Google ♥ HTTPS
October 15, 2014
You may have noticed the little green padlock that shows up in your browser when you click to buy merchandise or visit your online bank. To the average person the little padlock signals you’re in a “safe zone” where your communication is kept locked up and guarded from prying eyes. The information you enter (your credit card number) or view (your banking history), is encrypted as it floats between you and the online place (the servers) where all your sensitive stuff is stored and manipulated. The wizards (aka your web company) that manage this sensitive data went out and bought a certificate that verifies it’s securely locked up. It’s called an SSL (“Secure Socket Layer”) Certificate. The certs are sold by several companies such as GeoTrust, Godaddy, and Network Solutions to web developers worldwide, and they are fairly costly. Up until now, it wasn’t likely you would be seeing the little “trust me” icon when looking at the site’s “about us” page, or any other page you visit before hopping onto the shopping cart or logging in to view your transaction history. You can expect to see that more.

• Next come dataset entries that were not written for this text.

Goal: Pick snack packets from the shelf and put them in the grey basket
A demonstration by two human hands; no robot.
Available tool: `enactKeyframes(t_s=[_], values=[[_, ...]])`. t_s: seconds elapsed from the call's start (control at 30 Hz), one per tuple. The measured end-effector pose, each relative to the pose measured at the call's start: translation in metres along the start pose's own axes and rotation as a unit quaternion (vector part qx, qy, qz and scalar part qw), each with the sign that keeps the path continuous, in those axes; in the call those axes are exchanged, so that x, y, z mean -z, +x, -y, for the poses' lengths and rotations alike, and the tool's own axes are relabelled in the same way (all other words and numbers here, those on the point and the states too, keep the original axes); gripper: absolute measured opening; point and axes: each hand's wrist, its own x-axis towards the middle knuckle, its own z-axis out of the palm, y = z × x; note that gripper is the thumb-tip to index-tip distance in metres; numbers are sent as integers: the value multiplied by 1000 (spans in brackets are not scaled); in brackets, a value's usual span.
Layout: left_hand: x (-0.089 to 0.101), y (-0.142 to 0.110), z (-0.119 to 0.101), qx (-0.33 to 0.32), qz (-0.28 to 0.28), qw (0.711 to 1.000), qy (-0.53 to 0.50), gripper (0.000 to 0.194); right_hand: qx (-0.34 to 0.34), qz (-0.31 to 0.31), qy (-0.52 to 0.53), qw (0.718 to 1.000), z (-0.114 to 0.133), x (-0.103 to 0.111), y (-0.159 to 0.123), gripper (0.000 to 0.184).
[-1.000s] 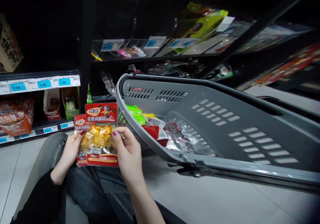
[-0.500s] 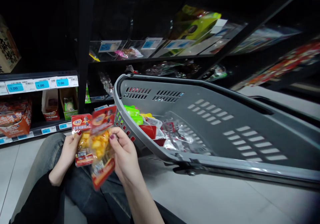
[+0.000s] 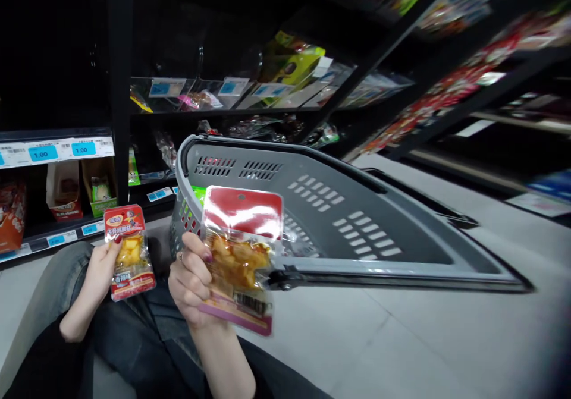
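Note:
Low over my knee, my left hand [image 3: 99,268] pinches a red-topped snack packet [image 3: 130,253] by its left edge, front side up, with yellow chunks showing through a clear window. My right hand [image 3: 191,280] grips a second snack packet [image 3: 241,256] by its left side and holds it upright closer to the camera. This one shows its back, with a barcode near the bottom and brownish-yellow chunks inside. Behind it stands a grey shopping basket [image 3: 357,197], and the packet hides much of what lies in it. A bit of bright green [image 3: 198,194] shows at its left end.
Dark shelves with price labels [image 3: 82,148] run along the back and left. Small open boxes [image 3: 65,191] of snacks sit on the bottom left shelf. Yellow-green bags [image 3: 289,66] lie on a higher shelf. Pale floor tiles [image 3: 357,339] spread out at the right.
The two packets, overlapping before, are now apart. My right hand has raised its packet to the right and turned its back into view. The camera view has swung rightward.

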Motion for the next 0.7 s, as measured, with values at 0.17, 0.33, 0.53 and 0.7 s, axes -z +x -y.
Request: enactKeyframes(t_s=[0.17,0.33,0.53,0.7], values=[[1,2,2,9,-10,1000,-6,40,9,-14,-47,999,6,3,1,31],[-3,-1,-7,14,-18,999,-32,39,4,33,-161,986,12,-8,-5,34],[-7,-8,-21,66,-36,991,-108,34,243,-129,-493,825,13,-39,-25,19],[-3,-8,-21,84,66,966,-235,35,401,-230,-763,453,7,-38,-29,13]])
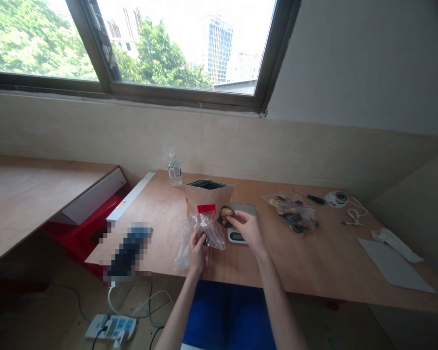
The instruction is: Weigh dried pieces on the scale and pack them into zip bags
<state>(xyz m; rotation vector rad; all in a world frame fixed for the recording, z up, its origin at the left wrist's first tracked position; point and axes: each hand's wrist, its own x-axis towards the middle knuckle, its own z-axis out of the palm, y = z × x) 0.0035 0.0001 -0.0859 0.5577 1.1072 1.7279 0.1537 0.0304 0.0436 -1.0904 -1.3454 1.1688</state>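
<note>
My right hand [245, 227] pinches a dark brown dried piece [226, 214], probably a mushroom, above a digital kitchen scale [241, 221]. My left hand [197, 251] grips the lower part of a clear zip bag with a red label [210, 231], which holds something dark. A kraft paper pouch with a black lining [207, 200] stands open behind both hands and hides the back of the scale. A crumpled clear plastic bag [183, 250] lies under my left hand.
A zip bag of dried pieces [294, 215], a green-handled screwdriver [314, 198], a tape roll [336, 198], a white cable [354, 217], and paper sheets [392, 265] lie on the wooden table [306, 262]. A water bottle [174, 169] stands at the back; a pixelated object [127, 253] lies at the left.
</note>
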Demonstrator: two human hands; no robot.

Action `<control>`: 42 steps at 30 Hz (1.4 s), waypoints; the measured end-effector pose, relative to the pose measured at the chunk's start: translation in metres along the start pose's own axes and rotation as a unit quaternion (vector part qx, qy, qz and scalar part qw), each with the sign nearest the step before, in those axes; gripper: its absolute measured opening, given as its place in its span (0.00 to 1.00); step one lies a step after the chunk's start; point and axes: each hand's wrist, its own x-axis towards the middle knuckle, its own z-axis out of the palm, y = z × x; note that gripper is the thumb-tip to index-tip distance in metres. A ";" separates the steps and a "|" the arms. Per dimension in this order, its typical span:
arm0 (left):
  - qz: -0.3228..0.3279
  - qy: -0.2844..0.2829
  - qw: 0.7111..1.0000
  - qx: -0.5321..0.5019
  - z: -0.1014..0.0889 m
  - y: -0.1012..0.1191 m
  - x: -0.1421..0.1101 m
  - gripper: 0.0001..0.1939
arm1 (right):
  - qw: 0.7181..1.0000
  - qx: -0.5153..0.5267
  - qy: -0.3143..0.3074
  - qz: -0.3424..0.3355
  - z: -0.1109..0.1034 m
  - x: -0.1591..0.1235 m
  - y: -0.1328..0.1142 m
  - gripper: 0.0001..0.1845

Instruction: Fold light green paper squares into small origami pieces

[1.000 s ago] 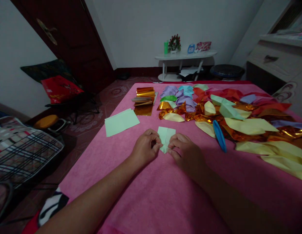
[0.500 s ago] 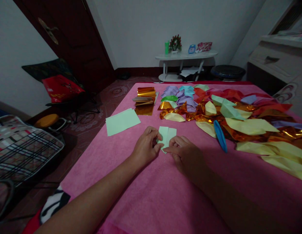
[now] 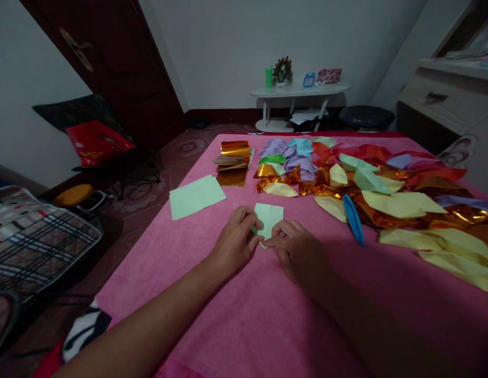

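Shifted inward since a second ago, my right hand (image 3: pixel 298 249) presses the folded green paper (image 3: pixel 272 215) below frame centre, whether pinching I cannot tell, while my left hand (image 3: pixel 236 234) pinches its left edge, probably to steady the crease.

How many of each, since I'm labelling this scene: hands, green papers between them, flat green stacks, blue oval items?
Hands (left hand, right hand): 2
Green paper between them: 1
Flat green stack: 1
Blue oval item: 1
Total: 5
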 end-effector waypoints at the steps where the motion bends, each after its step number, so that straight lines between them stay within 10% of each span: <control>1: 0.007 0.006 1.000 0.006 0.001 0.001 -0.001 0.07 | 1.000 0.000 -0.001 0.000 0.000 0.000 0.000 0.14; 20: -0.048 -0.018 0.997 -0.053 -0.001 -0.003 -0.005 0.07 | 0.985 0.145 0.046 0.082 0.002 0.002 0.012 0.08; 42: 0.082 -0.028 0.996 0.014 0.001 0.004 -0.015 0.09 | 0.990 0.033 0.051 0.131 0.010 0.011 0.008 0.05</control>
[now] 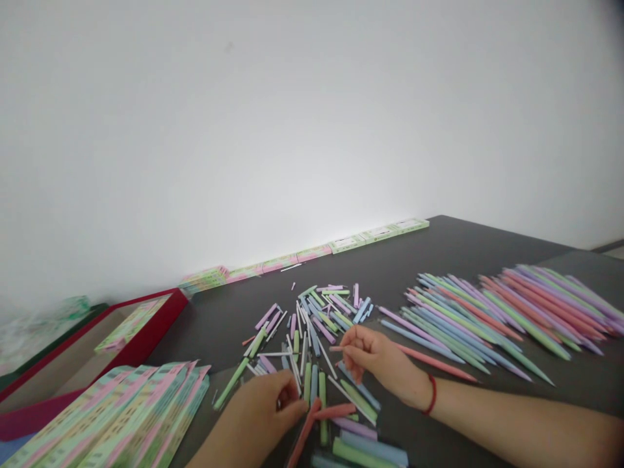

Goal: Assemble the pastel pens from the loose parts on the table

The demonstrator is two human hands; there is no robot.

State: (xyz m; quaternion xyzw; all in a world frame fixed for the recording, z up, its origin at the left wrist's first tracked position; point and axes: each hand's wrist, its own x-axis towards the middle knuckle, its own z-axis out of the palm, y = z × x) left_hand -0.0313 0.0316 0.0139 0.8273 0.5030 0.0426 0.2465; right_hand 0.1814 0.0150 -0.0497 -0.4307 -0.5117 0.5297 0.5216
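Observation:
My right hand (373, 357), with a red cord at the wrist, pinches a long coral-pink pen (439, 363) between thumb and fingers. My left hand (263, 403) closes around a thin white stick (292, 383) at the near edge of a loose heap of short pastel pen parts and white refills (312, 325). Short coral pieces (316, 416) lie just beside its fingertips. Long pointed pastel pens (497, 318) fan out to the right of my right hand, their tips angled toward me.
A stack of pink-and-green printed cards (117, 416) lies at the near left. A red-rimmed tray (146, 331) holding similar cards stands beyond it. More cards (312, 255) line the far edge of the dark grey table (439, 253), against a white wall.

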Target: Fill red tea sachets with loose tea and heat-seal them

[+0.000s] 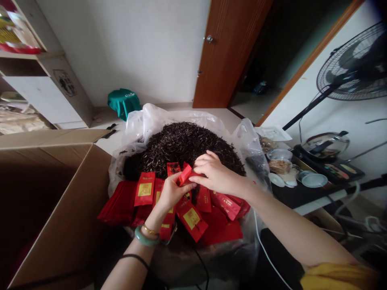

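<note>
A small red packet (pixel 185 174) is held over the front of a dark heap of dried leaves that look like tea (pixel 187 141). My left hand (pixel 171 193) pinches it from the left, thumb pointing inward. At its right edge is my right hand (pixel 210 172), thumb and curled fingers closed on the packet; the fingertips are partly hidden. Below my hands lie several more red packets with yellow labels, one loose packet (pixel 192 219) in the middle front and another packet (pixel 145 189) to the left. The leaves rest in a clear plastic bag (pixel 157 114).
An open cardboard box (pixel 99 169) stands at the left. To the right, a side table (pixel 314 205) carries a glass kettle (pixel 326 143), a lidded container (pixel 279 161) and dishes. A white cable (pixel 260 237) hangs beside my right arm. A black fan (pixel 356 68) stands behind.
</note>
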A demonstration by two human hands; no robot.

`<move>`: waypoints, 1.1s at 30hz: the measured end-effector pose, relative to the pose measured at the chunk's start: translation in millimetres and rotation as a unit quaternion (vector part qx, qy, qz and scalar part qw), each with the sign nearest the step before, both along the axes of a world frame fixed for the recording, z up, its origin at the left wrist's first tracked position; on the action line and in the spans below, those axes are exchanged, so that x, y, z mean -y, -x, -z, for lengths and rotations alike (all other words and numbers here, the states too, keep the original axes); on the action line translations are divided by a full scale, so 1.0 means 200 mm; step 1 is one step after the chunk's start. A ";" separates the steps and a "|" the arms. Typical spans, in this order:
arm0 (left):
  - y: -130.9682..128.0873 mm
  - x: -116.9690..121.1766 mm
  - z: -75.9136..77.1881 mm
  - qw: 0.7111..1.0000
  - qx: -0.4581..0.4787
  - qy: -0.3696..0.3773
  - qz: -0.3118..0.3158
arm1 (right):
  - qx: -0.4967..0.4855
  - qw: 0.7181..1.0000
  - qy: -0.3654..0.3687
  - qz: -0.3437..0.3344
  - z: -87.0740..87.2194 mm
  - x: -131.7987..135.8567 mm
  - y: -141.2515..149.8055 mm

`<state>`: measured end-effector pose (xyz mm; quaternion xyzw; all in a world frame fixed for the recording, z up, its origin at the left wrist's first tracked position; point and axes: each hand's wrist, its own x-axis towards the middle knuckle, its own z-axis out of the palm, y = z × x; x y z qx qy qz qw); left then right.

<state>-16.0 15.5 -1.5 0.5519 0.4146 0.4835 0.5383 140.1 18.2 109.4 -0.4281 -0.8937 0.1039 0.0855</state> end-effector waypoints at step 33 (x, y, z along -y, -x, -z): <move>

Google broke big news in early August 2014 and announced that they were actively promoting “HTTPS Everywhere” by boosting your search ranking if you implemented it on your site. In an interesting twist, Google announced it on their blogger pages, where HTTPS isn’t used. The announcement cited security as the primary reason they were actively promoting it with the search boost, and suggested developers go all-in with HTTPS on their sites, blanketing every page with SSL security, not just the ecommerce or secure login parts. They had been actively promoting the idea, most notably on this presentation available on YouTube posted the previous June.
For now, the ranking benefit is small, only affecting “…fewer than 1% of global queries,” but the goal to eventually accomplish a secure web is certain to remain a priority for Google. “…over time, we may decide to strengthen it, because we’d like to encourage all website owners to switch from HTTP to HTTPS to keep everyone safe on the web.” The takeaway should be to expect more on the subject, and make plans accordingly. Google owns nearly 70% of the search traffic, and the topic is certain to remain a priority for them as long as security issues continue to plague the internet. As of this writing, security issues at least appear to be at an all-time high and growing. A record number of credit cards are in the hands of criminal hackers, and foreign countries are committing cyber-terrorism to stop movies from being released.
My suggestion to site owners and their web companies is to read up on the subject and start thinking about a plan to go “HTTPS everywhere” within a reasonable timeframe. It may not be an imperative, but the day Google decides to get serious and use rankings as a stronger motivator, you’ll be ready to go. Better yet, if you do it now, you may get a boost in the near term and when the big benefits do kick in, you’ll be the first to see an updraft in your rankings. And if it doesn’t happen, the web will be a safer place nonetheless. It could very well be that good “corporate citizenry” through cyber-security will enter the popular domain, and you will be way out in front of it.